ASSIGNED TASK: Exactly reproduce the data from its first line through the line with "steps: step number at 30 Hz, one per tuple", leaving out every line after it.

DATASET EXCERPT:
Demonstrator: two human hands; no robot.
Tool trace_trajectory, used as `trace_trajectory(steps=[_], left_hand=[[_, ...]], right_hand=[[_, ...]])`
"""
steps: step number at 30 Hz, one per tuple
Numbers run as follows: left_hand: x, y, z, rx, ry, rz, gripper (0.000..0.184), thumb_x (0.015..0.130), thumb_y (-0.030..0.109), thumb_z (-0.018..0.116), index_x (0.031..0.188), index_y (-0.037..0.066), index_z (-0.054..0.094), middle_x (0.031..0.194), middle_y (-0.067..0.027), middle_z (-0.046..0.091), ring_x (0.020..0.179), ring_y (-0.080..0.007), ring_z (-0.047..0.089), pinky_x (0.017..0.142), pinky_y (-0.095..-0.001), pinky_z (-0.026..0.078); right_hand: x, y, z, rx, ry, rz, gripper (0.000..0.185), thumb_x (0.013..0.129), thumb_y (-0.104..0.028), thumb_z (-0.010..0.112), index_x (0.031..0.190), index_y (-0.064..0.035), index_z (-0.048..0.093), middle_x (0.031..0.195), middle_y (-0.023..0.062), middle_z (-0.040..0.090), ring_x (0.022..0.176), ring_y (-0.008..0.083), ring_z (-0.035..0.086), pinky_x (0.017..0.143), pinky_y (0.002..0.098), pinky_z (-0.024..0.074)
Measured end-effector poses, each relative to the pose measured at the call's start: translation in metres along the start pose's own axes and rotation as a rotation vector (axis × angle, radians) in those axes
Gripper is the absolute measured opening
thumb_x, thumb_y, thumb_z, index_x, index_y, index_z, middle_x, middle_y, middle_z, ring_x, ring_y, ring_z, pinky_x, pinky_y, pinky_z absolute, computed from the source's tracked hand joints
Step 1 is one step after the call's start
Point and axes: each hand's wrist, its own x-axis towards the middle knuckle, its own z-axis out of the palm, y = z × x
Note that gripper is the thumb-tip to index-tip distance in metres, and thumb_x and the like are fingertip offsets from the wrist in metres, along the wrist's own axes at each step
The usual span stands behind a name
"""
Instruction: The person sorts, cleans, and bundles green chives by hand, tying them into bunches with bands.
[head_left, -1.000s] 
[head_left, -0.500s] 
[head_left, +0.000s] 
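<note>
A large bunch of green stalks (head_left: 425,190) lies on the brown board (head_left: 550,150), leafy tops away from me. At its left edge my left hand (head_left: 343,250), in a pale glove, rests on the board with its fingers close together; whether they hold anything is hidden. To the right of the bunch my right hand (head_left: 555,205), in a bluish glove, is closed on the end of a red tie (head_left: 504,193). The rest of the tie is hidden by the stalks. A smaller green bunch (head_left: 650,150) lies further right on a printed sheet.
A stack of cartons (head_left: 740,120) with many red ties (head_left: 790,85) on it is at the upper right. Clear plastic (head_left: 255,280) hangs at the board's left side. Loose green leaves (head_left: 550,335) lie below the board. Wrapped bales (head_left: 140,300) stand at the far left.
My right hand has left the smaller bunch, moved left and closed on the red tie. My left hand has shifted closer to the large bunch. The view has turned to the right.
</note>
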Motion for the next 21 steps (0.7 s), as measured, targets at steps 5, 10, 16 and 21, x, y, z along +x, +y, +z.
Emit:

SOLVED EXERCISE:
Demonstrator: two human hands; no robot.
Tool trace_trajectory, used as `trace_trajectory(steps=[_], left_hand=[[_, ...]], right_hand=[[_, ...]])`
"""
steps: step number at 30 Hz, one per tuple

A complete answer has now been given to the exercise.